Conformité des encres flexo sans danger pour les aliments pour gobelets en papier
Respect des réglementations FDA 21 CFR et UE sur les plastiques pour contact direct avec les aliments
Pour les fabricants de gobelets en papier, il est absolument essentiel d'obtenir correctement leurs encres flexographiques, car elles doivent respecter des règles strictes relatives au contact avec les aliments. Aux États-Unis, une réglementation appelée FDA 21 CFR Part 175.300 régit ce qui se produit lorsque des matériaux entrent en contact avec des aliments. En substance, l'encre ne doit pas dépasser certains seuils lorsqu'elle entre en contact avec des aliments gras ou des boissons aqueuses. En Europe, la situation n'est guère différente. Le Règlement Plastiques UE n° 10/2011 établit des limites strictes quant à la quantité de substances pouvant migrer depuis l'emballage vers les produits alimentaires. Prenons par exemple les photoinitiateurs : leur migration est limitée à seulement 0,01 mg par kg, selon des tests effectués dans des conditions similaires aux scénarios d'utilisation réels, impliquant des liquides chauds entre 60 et 90 degrés Celsius ainsi que des périodes de stockage prolongées. Si une encre n'est pas conforme, des produits chimiques pourraient migrer à des niveaux dangereux supérieurs à 10 parties par milliard, ce qui pourrait entraîner des mesures contre les entreprises ou même les obliger à retirer leurs produits du marché. Les fabricants avisés soumettent leurs matériaux à des analyses par GC-MS à l'avance afin de s'assurer qu'ils répondent aux normes, en suivant les recommandations des autorités américaines et européennes de sécurité alimentaire concernant les méthodes d'analyse appropriées.

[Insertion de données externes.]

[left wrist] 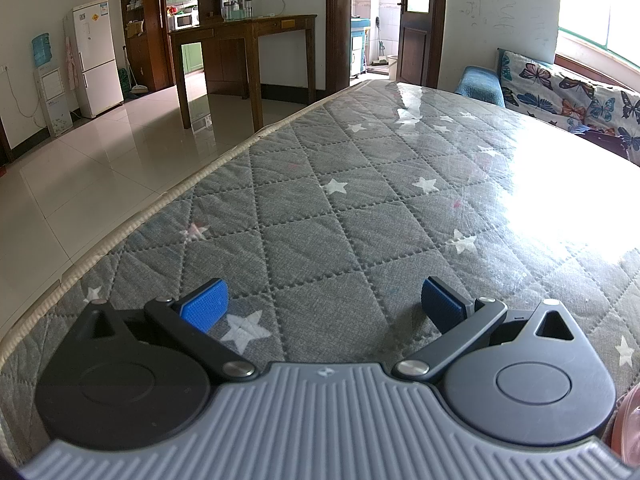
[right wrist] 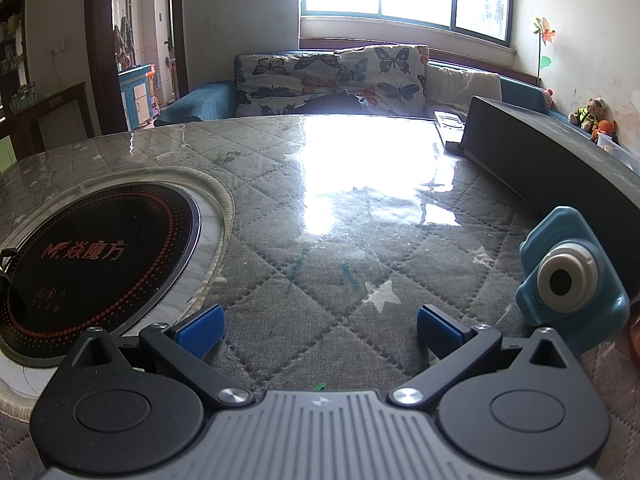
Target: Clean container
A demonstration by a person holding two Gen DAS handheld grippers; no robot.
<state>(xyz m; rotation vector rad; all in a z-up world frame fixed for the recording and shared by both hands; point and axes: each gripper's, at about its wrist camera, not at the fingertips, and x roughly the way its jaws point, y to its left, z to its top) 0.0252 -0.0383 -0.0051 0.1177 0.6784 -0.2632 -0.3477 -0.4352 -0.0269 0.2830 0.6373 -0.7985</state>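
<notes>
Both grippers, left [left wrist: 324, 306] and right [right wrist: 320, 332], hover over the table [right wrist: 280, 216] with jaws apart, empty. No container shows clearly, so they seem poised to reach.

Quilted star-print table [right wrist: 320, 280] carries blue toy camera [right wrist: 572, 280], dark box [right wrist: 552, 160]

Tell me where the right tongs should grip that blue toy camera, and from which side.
Probably across the blue toy camera's body, coming down from above. It stands upright on the table, lens facing the right tongs, so its flat front and back suit the open jaws. The round lens would likely slip.
</notes>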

Évaluation du risque de migration par rapport à la réduction des COV dans l'impression flexo en continu à grande vitesse
Les opérations d'impression à grande échelle doivent résoudre simultanément deux problèmes majeurs : empêcher les produits chimiques de se déplacer et maintenir sous contrôle ces redoutables composés organiques volatils (COV). Le risque devient particulièrement élevé lors de l'impression flexographique à haute vitesse, au-dessus de 300 mètres par minute, car si la polymérisation n'est pas complète, diverses substances réactives restent présentes, telles que des oligomères et des photoinitiateurs, qui demeurent en attente de migration. Les encres durcissables par UV réduisent les COV de 60 à 70 pour cent environ par rapport aux options traditionnelles à base de solvant, mais elles nécessitent des doses très précises d'énergie lumineuse LED, généralement autour de 800 millijoules par centimètre carré ou plus, afin d'atteindre un taux de polymérisation supérieur à 95 pour cent avant toute reprise de migration. Les systèmes à base d'eau présentent pratiquement aucun problème de migration et éliminent totalement les préoccupations liées aux COV, mais ils comportent leurs propres difficultés, notamment un temps de séchage plus long, ce qui limite la vitesse des lignes de production à environ 250 mètres par minute maximum, et entraîne une détérioration plus fréquente des détails fins. Parvenir à un résultat optimal repose sur la recherche du juste équilibre entre trois facteurs principaux : le degré de durcissement des matériaux, le maintien des niveaux de COV en dessous de 25 grammes par mètre carré, et l'assurance que la migration reste bien inférieure à la moitié de la limite réglementaire autorisée. La plupart des ateliers modernes d'impression en série s'appuient désormais sur des spectrophotomètres en ligne ainsi que sur des encres spécialement formulées à faible migration, conformes aux normes FDA 21 CFR et aux exigences de l'Union européenne selon le règlement 10/2011 dans leur processus habituel.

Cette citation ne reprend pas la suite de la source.